Assignment:
For this exercise, print all of the data exactly as given.

■ ■ ■ ■

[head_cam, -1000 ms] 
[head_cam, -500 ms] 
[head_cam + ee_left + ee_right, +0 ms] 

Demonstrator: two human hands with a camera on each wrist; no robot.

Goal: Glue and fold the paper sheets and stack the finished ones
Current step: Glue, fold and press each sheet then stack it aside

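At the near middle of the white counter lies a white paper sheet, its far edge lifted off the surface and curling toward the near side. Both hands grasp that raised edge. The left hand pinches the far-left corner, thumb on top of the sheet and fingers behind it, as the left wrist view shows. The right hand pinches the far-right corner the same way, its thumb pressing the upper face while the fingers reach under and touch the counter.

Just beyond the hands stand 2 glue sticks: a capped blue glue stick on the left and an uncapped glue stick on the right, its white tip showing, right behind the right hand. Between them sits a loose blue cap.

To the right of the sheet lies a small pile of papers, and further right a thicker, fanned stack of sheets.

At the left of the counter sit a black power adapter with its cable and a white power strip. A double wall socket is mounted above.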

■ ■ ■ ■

Task output:
[head_cam, -1000 ms] 
[head_cam, -500 ms] 
[head_cam + ee_left + ee_right, +0 ms] 

Demonstrator: two human hands with a camera on each wrist; no robot.

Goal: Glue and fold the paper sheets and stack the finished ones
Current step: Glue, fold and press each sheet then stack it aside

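At the near middle of the white counter lies a white paper sheet, its far edge lifted off the surface and curling toward the near side. Both hands grasp that raised edge. The left hand pinches the far-left corner, thumb on top of the sheet and fingers behind it, as the left wrist view shows. The right hand pinches the far-right corner the same way, its thumb pressing the upper face while the fingers reach under and touch the counter.

Just beyond the hands stand 2 glue sticks: a capped blue glue stick on the left and an uncapped glue stick on the right, its white tip showing, right behind the right hand. Between them sits a loose blue cap.

To the right of the sheet lies a small pile of papers, and further right a thicker, fanned stack of sheets.

At the left of the counter sit a black power adapter with its cable and a white power strip. A double wall socket is mounted above.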

This response is done.